Yogyakarta, Gesuri.id - Anggota Komisi VIII DPR RI, MY Esti Wijayati, menyayangkan masih adanya diskriminasi yang dialami Komunitas Sedulur Sikep, yang merupakan para penghayat ajaran Samin Surosentiko di Jawa Tengah.
Diskriminasi itu terjadi dalam pelayanan administrasi kependudukan berupa pembuatan Kartu Keluarga (KK), Kartu Tanda Penduduk atau Nomor Induk Kependudukan (NIK).
MY Esti menegaskan, pada saat warga negara tidak memiliki identitas kewarganegaraan maka hak-hak dasarnya pun akan sangat susah dipenuhi, bahkan tidak didapatkan.
Baca: MY Esti Tegaskan Saifuddin Ibrahim Bisa Dijerat UU ITE!
"Diskriminasi masih terjadi dari para petugas di tingkat bawah terhadap komunitas Sedulur Sikep, meskipun undang-udangnya sudah mengatur dengan jelas dan tegas," ujar Esti, baru-baru ini.
Esti mengungkapkan, Undang-Undang Nomor 24 Tahun 2013 tentang Perubahan atas Undang-Undang Nomor 23 Tahun 2006 Tentang Administrasi Kependudukan Pasal 64 ayat 5, telah menyatakan:
"Elemen data penduduk tentang agama sebagaimana dimaksud pada ayat (1) bagi Penduduk yang agamanya belum diakui sebagai agama berdasarkan ketentuan Peraturan Perundang-undangan atau bagi penghayat kepercayaan tidak diisi, tetapi tetap dilayani dan dicatat dalam database kependudukan.“
Oleh karena itu, MY Esti menegaskan bahwa pelayanan adminduk bagi komunitas Sedulur Sikep harus diberikan sebagaimana kepada warga negara Indonesia lainnya.
MY Esti menegaskan, Komunitas Sedulur Sikep tidak boleh mengalami diskriminasi dalam bentuk apapun.
"Terlebih sejak dikeluarkannya keputusan Mahkamah Konstitusi Nomor 97/PUU-XIV/2016, para penganut kepercayaan dapat mencantumkan aliran kepercayaan di kolom agama dalam KTP," tegas Anggota DPR dari Dapil DI Yogyakarta itu.
Seperti diketahui, Komunitas Sedulur Sikep sebagai penghayat ajaran Samin Surosentiko hingga hari ini masih eksis dengan segala ajaran dan laku hidupnya.
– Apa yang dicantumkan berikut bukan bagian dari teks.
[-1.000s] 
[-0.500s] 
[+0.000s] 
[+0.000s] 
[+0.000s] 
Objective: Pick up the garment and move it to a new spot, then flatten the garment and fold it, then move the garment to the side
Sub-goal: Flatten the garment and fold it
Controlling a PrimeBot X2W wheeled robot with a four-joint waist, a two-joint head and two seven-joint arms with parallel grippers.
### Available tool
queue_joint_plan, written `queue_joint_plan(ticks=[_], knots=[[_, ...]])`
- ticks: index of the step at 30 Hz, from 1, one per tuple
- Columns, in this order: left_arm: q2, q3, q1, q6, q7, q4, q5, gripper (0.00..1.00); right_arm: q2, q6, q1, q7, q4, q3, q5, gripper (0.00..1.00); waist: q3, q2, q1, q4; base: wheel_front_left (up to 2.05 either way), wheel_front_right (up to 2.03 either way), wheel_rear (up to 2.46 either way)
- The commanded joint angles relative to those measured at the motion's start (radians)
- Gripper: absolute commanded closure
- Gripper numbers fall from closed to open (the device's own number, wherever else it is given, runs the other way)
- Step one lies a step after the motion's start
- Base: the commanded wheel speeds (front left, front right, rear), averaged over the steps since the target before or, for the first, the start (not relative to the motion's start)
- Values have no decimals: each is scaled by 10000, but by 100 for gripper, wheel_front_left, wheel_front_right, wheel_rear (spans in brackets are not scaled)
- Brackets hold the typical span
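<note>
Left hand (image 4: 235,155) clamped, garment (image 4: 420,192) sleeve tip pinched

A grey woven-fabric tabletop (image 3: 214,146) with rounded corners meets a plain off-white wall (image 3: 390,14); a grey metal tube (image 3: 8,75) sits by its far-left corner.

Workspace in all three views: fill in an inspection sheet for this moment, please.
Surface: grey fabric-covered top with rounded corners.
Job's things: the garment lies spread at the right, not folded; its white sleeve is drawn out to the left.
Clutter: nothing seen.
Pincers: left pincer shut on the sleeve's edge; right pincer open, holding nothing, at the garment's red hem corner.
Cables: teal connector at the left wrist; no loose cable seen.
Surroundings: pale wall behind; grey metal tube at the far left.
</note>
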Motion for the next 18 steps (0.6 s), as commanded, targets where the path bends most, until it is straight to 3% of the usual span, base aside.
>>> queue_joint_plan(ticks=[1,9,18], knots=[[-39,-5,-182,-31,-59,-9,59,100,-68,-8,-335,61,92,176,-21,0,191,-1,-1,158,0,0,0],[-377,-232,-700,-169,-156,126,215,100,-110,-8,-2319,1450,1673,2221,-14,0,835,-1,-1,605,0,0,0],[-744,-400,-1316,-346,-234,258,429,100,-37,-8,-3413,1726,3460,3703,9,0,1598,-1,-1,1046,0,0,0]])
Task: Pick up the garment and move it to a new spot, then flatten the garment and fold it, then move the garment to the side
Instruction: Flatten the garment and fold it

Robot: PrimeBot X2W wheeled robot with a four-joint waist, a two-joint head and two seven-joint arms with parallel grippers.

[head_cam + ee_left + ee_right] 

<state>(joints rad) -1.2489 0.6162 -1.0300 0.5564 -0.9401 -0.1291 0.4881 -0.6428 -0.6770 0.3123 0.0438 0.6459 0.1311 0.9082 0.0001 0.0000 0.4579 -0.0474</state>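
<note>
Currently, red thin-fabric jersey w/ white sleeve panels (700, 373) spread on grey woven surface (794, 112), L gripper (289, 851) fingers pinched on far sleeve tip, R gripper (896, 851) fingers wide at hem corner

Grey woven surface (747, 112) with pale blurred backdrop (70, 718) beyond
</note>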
Mereka menyebar di sejumlah daerah di Jateng, seperti Blora, Pati dan Kudus.
Baca: MY Esti: Penghayat Kepercayaan Jangan Dipersulit Masuk TNI!
Salah satu tokoh Samin, Gun Retno atau Kang Gun pernah mengungkapkan, komunitas nya masih mengalami diskriminasi, terutama dalam hal pengesahan identitas kependudukan.
Diskriminasi itu berkaitan dengan prinsip warga Samin yang tidak menyandang identitas keagamaan tertentu, sebagaimana enam agama yang resmi diakomodir Undang-Undang.
Padahal, negara telah memfasilitasi dengan menghadirkan alternatif ‘penghayat’ untuk penganut ajaran atau kepercayaan lokal seluruh Indonesia.
"Bahkan, tak jarang pula kasus ketika salah satu sedulur mengurus KTP, tahu-tahu kolom agamanya diisi dengan salah satu agama yang diakui Undang-Undang. Hal seperti ini menurutnya terjadi baik di Blora, Kudus maupun Pati," ungkap Kang Gun.